Type out every line below exactly as it reads.

▶ **INPUT**:
-=-=-=-=-
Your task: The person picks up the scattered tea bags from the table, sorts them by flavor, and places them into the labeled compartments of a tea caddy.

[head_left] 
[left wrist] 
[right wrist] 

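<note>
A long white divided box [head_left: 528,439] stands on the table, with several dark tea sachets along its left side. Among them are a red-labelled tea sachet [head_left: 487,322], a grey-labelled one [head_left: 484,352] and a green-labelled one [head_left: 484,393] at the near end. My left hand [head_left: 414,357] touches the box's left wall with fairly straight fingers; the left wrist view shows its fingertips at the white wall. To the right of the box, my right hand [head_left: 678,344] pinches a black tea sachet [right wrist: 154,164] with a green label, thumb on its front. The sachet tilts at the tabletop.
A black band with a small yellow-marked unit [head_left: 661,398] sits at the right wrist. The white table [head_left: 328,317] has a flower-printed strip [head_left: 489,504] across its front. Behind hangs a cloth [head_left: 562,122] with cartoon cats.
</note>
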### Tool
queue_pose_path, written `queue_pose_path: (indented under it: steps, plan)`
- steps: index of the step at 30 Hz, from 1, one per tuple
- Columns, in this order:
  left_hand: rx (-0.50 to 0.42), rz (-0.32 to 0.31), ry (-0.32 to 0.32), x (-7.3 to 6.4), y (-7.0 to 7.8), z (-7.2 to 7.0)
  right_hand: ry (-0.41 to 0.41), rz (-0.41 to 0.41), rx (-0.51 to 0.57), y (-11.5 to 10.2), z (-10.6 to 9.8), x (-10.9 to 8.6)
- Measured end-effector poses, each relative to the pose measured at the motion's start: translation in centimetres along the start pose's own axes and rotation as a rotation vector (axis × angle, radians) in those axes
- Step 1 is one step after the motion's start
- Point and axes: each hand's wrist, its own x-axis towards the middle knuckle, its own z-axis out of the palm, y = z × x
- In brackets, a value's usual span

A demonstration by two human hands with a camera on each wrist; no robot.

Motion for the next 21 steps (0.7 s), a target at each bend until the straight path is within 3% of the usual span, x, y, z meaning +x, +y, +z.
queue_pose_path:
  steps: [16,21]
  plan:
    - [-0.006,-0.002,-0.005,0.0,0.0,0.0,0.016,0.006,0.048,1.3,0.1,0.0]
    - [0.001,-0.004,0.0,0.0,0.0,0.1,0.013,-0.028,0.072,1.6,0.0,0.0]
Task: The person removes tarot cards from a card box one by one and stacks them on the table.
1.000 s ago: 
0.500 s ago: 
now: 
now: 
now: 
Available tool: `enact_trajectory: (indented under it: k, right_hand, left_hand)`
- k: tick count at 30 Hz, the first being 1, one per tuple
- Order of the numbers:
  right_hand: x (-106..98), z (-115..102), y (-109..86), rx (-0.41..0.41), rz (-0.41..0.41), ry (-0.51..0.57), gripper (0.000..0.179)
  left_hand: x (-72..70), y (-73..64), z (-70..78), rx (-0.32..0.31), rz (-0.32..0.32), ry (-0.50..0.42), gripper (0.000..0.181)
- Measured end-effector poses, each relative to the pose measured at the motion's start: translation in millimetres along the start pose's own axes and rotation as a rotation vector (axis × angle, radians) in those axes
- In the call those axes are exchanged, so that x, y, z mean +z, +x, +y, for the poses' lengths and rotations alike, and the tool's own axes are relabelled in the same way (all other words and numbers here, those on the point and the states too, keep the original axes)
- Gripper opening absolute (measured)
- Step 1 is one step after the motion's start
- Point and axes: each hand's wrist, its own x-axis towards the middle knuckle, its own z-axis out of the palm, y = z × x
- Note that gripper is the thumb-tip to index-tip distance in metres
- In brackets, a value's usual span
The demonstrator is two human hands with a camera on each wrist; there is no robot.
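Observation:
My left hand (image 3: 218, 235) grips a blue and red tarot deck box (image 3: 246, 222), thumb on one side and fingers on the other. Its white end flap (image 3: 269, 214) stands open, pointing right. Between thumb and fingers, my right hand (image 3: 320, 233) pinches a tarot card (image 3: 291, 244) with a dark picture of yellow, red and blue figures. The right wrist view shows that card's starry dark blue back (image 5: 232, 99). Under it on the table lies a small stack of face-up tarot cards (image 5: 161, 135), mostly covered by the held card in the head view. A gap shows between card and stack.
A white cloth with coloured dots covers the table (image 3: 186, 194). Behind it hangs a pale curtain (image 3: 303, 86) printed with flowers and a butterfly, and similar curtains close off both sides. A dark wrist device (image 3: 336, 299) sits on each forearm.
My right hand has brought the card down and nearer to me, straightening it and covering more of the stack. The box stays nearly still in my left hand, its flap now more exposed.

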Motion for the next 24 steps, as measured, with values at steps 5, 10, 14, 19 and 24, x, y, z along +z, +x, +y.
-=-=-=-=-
▶ **TASK RESPONSE**:
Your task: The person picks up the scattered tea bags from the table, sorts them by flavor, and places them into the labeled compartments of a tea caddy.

[head_left] 
[left wrist] 
[right wrist] 

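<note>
A long white divided box [head_left: 528,439] stands on the table, with several dark tea sachets along its left side. Among them are a red-labelled tea sachet [head_left: 487,322], a grey-labelled one [head_left: 484,352] and a green-labelled one [head_left: 484,393] at the near end. My left hand [head_left: 414,357] touches the box's left wall with fairly straight fingers; the left wrist view shows its fingertips at the white wall. To the right of the box, my right hand [head_left: 678,344] pinches a black tea sachet [right wrist: 154,164] with a green label, thumb on its front. The sachet tilts at the tabletop.
A black band with a small yellow-marked unit [head_left: 661,398] sits at the right wrist. The white table [head_left: 328,317] has a flower-printed strip [head_left: 489,504] across its front. Behind hangs a cloth [head_left: 562,122] with cartoon cats.
</note>
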### Tool
queue_pose_path, written `queue_pose_path: (indented under it: steps, plan)`
- steps: index of the step at 30 Hz, from 1, one per tuple
- Columns, in this order:
  left_hand: rx (-0.50 to 0.42), rz (-0.32 to 0.31), ry (-0.32 to 0.32), x (-7.3 to 6.4), y (-7.0 to 7.8), z (-7.2 to 7.0)
  right_hand: ry (-0.41 to 0.41), rz (-0.41 to 0.41), rx (-0.51 to 0.57), y (-11.5 to 10.2), z (-10.6 to 9.8), x (-10.9 to 8.6)
- Measured end-effector poses, each relative to the pose measured at the motion's start: translation in centimetres along the start pose's own axes and rotation as a rotation vector (axis × angle, radians) in those axes
- Step 1 is one step after the motion's start
- Point and axes: each hand's wrist, its own x-axis towards the middle knuckle, its own z-axis out of the palm, y = z × x
- In brackets, a value's usual span

A demonstration by two human hands with a camera on each wrist; no robot.

Motion for the next 21 steps (0.7 s), a target at each bend until the straight path is within 3% of the usual span, x, y, z meaning +x, +y, +z.
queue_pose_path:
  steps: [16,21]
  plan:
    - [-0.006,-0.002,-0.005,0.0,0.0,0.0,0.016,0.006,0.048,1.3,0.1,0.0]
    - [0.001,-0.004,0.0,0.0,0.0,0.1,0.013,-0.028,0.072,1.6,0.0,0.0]
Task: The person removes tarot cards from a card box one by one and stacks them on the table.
1.000 s ago: 
0.500 s ago: 
now: 
now: 
now: 
Available tool: `enact_trajectory: (indented under it: k, right_hand, left_hand)`
- k: tick count at 30 Hz, the first being 1, one per tuple
- Order of the numbers:
  right_hand: x (-106..98), z (-115..102), y (-109..86), rx (-0.41..0.41), rz (-0.41..0.41), ry (-0.51..0.57), gripper (0.000..0.179)
  left_hand: x (-72..70), y (-73..64), z (-70..78), rx (-0.32..0.31), rz (-0.32..0.32), ry (-0.50..0.42), gripper (0.000..0.181)
- Measured end-effector poses, each relative to the pose measured at the motion's start: translation in millimetres along the start pose's own axes and rotation as a rotation vector (axis × angle, radians) in those axes
- In the call those axes are exchanged, so that x, y, z mean +z, +x, +y, for the poses' lengths and rotations alike, and the tool's own axes are relabelled in the same way (all other words and numbers here, those on the point and the states too, keep the original axes)
- Gripper opening absolute (measured)
- Step 1 is one step after the motion's start
- Point and axes: each hand's wrist, its own x-axis towards the middle knuckle, its own z-axis out of the palm, y = z × x
- Note that gripper is the thumb-tip to index-tip distance in metres
- In brackets, a value's usual span
The demonstrator is two human hands with a camera on each wrist; there is no robot.
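Observation:
My left hand (image 3: 218, 235) grips a blue and red tarot deck box (image 3: 246, 222), thumb on one side and fingers on the other. Its white end flap (image 3: 269, 214) stands open, pointing right. Between thumb and fingers, my right hand (image 3: 320, 233) pinches a tarot card (image 3: 291, 244) with a dark picture of yellow, red and blue figures. The right wrist view shows that card's starry dark blue back (image 5: 232, 99). Under it on the table lies a small stack of face-up tarot cards (image 5: 161, 135), mostly covered by the held card in the head view. A gap shows between card and stack.
A white cloth with coloured dots covers the table (image 3: 186, 194). Behind it hangs a pale curtain (image 3: 303, 86) printed with flowers and a butterfly, and similar curtains close off both sides. A dark wrist device (image 3: 336, 299) sits on each forearm.
My right hand has brought the card down and nearer to me, straightening it and covering more of the stack. The box stays nearly still in my left hand, its flap now more exposed.
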
Motion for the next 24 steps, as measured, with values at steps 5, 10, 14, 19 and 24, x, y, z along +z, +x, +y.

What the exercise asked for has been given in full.